• [Assignment] Output every entry exactly as written, but omit the pictures.

START Input records

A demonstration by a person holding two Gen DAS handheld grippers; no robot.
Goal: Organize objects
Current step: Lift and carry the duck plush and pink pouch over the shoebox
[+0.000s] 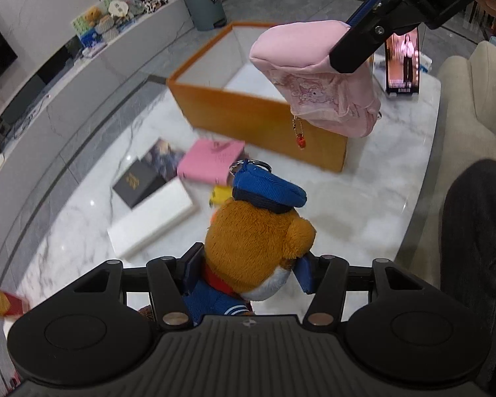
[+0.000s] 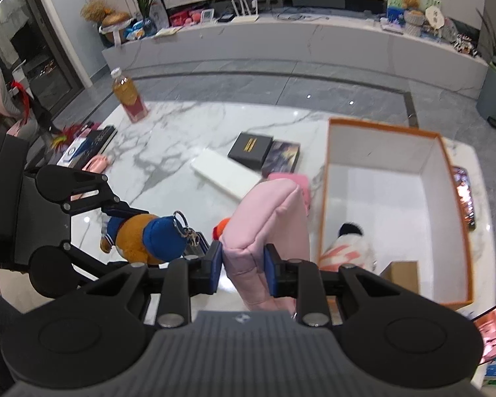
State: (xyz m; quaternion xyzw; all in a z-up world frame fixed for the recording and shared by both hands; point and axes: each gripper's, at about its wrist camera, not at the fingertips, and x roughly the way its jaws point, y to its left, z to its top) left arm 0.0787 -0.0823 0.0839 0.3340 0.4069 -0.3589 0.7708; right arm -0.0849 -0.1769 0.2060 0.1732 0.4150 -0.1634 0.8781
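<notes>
1. Marble desk (image 2: 188, 122) below me carries an orange box (image 1: 264, 112).
2. My left hand-held gripper (image 1: 244, 273) clamps a plush bear (image 1: 258, 235) above the desk.
3. My right hand-held gripper (image 2: 243, 268) clamps a pink pouch (image 2: 268, 218) beside the box.

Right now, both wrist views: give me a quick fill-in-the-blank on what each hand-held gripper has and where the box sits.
1. The left hand-held gripper is shut on a plush bear wearing a ____ cap.
2. The right hand-held gripper is shut on a ____ pouch.
3. The open box has ____ outer walls.
4. The box stands on a ____ table.

Missing: blue; pink; orange; marble
</notes>
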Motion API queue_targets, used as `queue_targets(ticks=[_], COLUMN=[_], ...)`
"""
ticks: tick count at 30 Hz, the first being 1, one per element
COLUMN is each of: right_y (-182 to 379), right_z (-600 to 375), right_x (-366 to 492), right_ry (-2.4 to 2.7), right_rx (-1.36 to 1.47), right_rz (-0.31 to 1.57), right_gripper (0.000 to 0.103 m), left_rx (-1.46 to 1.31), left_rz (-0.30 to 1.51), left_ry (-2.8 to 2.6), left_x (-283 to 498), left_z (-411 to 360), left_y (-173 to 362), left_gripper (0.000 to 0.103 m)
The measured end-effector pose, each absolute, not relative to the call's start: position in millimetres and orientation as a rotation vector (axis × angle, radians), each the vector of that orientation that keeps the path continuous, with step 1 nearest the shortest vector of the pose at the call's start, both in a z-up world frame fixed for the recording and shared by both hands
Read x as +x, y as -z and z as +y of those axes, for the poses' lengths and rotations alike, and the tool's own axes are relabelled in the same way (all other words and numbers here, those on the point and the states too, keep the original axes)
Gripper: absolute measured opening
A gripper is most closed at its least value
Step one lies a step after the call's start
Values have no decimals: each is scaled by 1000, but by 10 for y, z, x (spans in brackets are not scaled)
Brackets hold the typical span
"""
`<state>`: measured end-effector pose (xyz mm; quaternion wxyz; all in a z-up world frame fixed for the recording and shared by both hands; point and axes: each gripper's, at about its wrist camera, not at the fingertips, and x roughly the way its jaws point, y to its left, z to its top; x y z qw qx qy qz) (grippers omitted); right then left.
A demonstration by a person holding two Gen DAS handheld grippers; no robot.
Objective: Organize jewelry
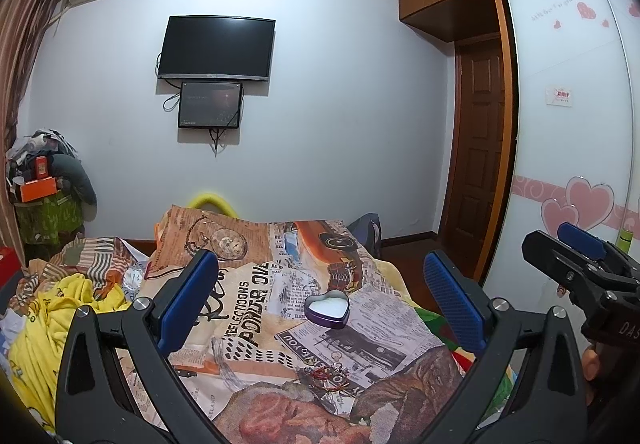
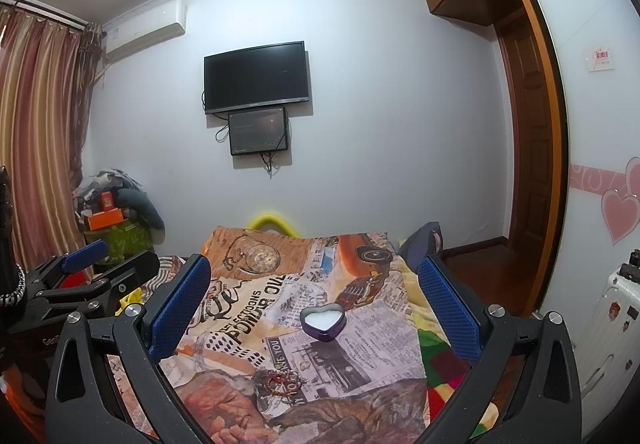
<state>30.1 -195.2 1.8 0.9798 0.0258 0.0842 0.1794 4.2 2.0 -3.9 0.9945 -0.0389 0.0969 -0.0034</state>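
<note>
Your left gripper [image 1: 320, 308] hangs above the bed with its blue fingers [image 1: 188, 300] spread wide and nothing between them. Your right gripper [image 2: 316, 312] is the same: fingers [image 2: 450, 312] released, wide apart, holding nothing. Both hover over the printed blanket [image 1: 256, 284] without touching it.

Take the heart-shaped tin [image 1: 327, 310] as your landmark. It sits open on the blanket, purple on the outside with a white lining, roughly midway between the fingers in each view [image 2: 323, 320]. The jewelry [image 1: 330, 378], a small tangle of red bracelets and a few lighter pieces, lies on the blanket on your side of the tin, apart from it, and closer to you than the fingertips. From the right wrist view the same pile [image 2: 282, 384] shows just to the near left of the tin. None of it is inside the tin.

Beyond the tin, on the far wall, hangs a dark television [image 1: 216, 48] with a smaller screen [image 1: 210, 105] just below it. To the left of the tin, yellow cloth [image 1: 60, 316] is bunched on the bed. To the right of the tin, your right gripper shows at the edge of the left wrist view, near a wardrobe door [image 1: 576, 148] with pink hearts.
</note>
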Motion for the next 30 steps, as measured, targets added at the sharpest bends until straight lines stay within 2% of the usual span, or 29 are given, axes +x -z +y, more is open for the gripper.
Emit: queue_targets(ticks=[30], right_y=[-29], right_z=[-1961], right_x=[302], right_ry=[-362], right_rx=[55], right_rz=[173], right_gripper=[103], left_rx=[-72], left_rz=[198], left_ry=[8], left_x=[38], left_z=[8], left_y=[45], left_gripper=[103])
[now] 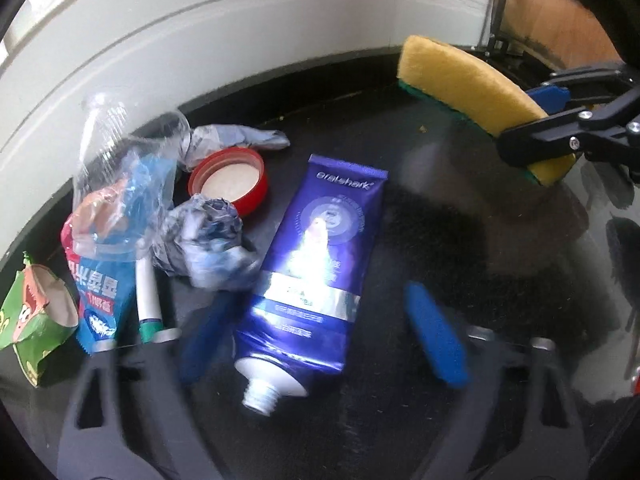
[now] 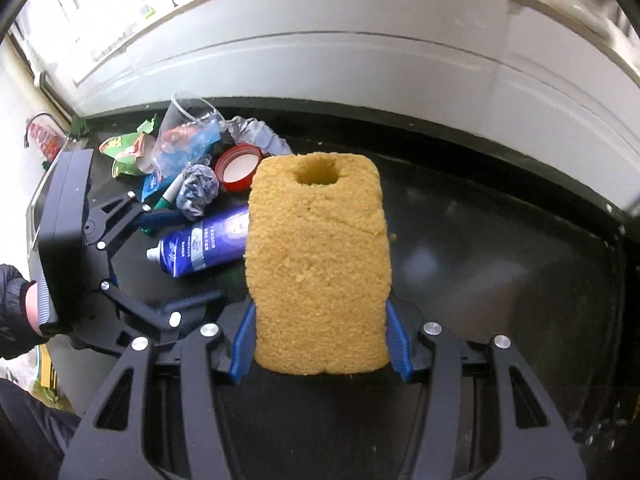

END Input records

• [Answer below]
A demonstration by a person holding two Gen DAS handheld grippers; no robot.
Goal: Organize objects
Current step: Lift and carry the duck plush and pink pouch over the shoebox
[+0.000s] 
[+0.000s] 
State: (xyz m; quaternion xyzw; all in a z-up world frame fixed for the recording and shared by both hands; point and axes: each gripper's, at about its wrist camera, not at the fingertips, and x roughly the way its jaws point, y to its left, z to its top) left arm 0.0787 -0.0823 0.0839 0.3340 0.4069 -0.3589 0.7708; right arm -0.0849 -0.1769 0.2060 0.1732 0.4150 -0.1634 0.8781
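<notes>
1. Marble desk (image 2: 188, 122) below me carries an orange box (image 1: 264, 112).
2. My left hand-held gripper (image 1: 244, 273) clamps a plush bear (image 1: 258, 235) above the desk.
3. My right hand-held gripper (image 2: 243, 268) clamps a pink pouch (image 2: 268, 218) beside the box.

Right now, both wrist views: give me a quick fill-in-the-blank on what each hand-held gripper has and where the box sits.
1. The left hand-held gripper is shut on a plush bear wearing a ____ cap.
2. The right hand-held gripper is shut on a ____ pouch.
3. The open box has ____ outer walls.
4. The box stands on a ____ table.

Missing: blue; pink; orange; marble
</notes>
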Motion API queue_targets, used as `queue_targets(ticks=[_], COLUMN=[_], ...)`
"""
ticks: tick count at 30 Hz, the first being 1, one per element
COLUMN is each of: right_y (-182 to 379), right_z (-600 to 375), right_x (-366 to 492), right_ry (-2.4 to 2.7), right_rx (-1.36 to 1.47), right_rz (-0.31 to 1.57), right_gripper (0.000 to 0.103 m), left_rx (-1.46 to 1.31), left_rz (-0.30 to 1.51), left_ry (-2.8 to 2.6), left_x (-283 to 498), left_z (-411 to 360), left_y (-173 to 362), left_gripper (0.000 to 0.103 m)
The measured end-effector pose, each absolute, not relative to the call's start: position in millimetres and orientation as a rotation vector (axis × angle, radians), each the vector of that orientation that keeps the path continuous, with step 1 nearest the shortest vector of the pose at the call's start, both in a z-up world frame fixed for the recording and shared by both hands
Read x as +x, y as -z and z as +y of those axes, for the poses' lengths and rotations alike, and the tool's own axes are relabelled in the same way (all other words and numbers here, those on the point and the states too, keep the original axes)
Gripper: absolute measured opening
A gripper is most closed at its least value
Step one lies a step after the call's start
Values have no decimals: each is scaled by 1000, but by 10 for y, z, x (spans in brackets are not scaled)
Brackets hold the typical span
"""
`<state>`: measured end-effector pose (xyz mm; quaternion wxyz; all in a z-up world frame fixed for the recording and shared by both hands; point and axes: each gripper's, at about its wrist camera, not at the fingertips, and x roughly the way its jaws point, y to its left, z to its top; x y z qw qx qy qz) (grippers omitted); right then left.
A demonstration by a person holding two Gen DAS handheld grippers; no robot.
Objective: Organize jewelry
<state>30.1 -195.2 1.8 0.9798 0.0258 0.0842 0.1794 4.2 2.0 -3.9 0.9945 -0.0389 0.0969 -0.0034</state>
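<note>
Your left gripper [image 1: 320, 308] hangs above the bed with its blue fingers [image 1: 188, 300] spread wide and nothing between them. Your right gripper [image 2: 316, 312] is the same: fingers [image 2: 450, 312] released, wide apart, holding nothing. Both hover over the printed blanket [image 1: 256, 284] without touching it.

Take the heart-shaped tin [image 1: 327, 310] as your landmark. It sits open on the blanket, purple on the outside with a white lining, roughly midway between the fingers in each view [image 2: 323, 320]. The jewelry [image 1: 330, 378], a small tangle of red bracelets and a few lighter pieces, lies on the blanket on your side of the tin, apart from it, and closer to you than the fingertips. From the right wrist view the same pile [image 2: 282, 384] shows just to the near left of the tin. None of it is inside the tin.

Beyond the tin, on the far wall, hangs a dark television [image 1: 216, 48] with a smaller screen [image 1: 210, 105] just below it. To the left of the tin, yellow cloth [image 1: 60, 316] is bunched on the bed. To the right of the tin, your right gripper shows at the edge of the left wrist view, near a wardrobe door [image 1: 576, 148] with pink hearts.
</note>
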Motion for the next 30 steps, as measured, targets added at the sharpest bends until straight lines stay within 2% of the usual span, or 29 are given, axes +x -z +y, more is open for the gripper.
Emit: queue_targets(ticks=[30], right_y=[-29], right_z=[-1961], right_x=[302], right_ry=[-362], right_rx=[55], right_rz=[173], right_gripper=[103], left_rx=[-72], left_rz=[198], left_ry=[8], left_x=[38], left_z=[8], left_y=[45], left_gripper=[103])
[now] 
[now] 

The answer is now complete.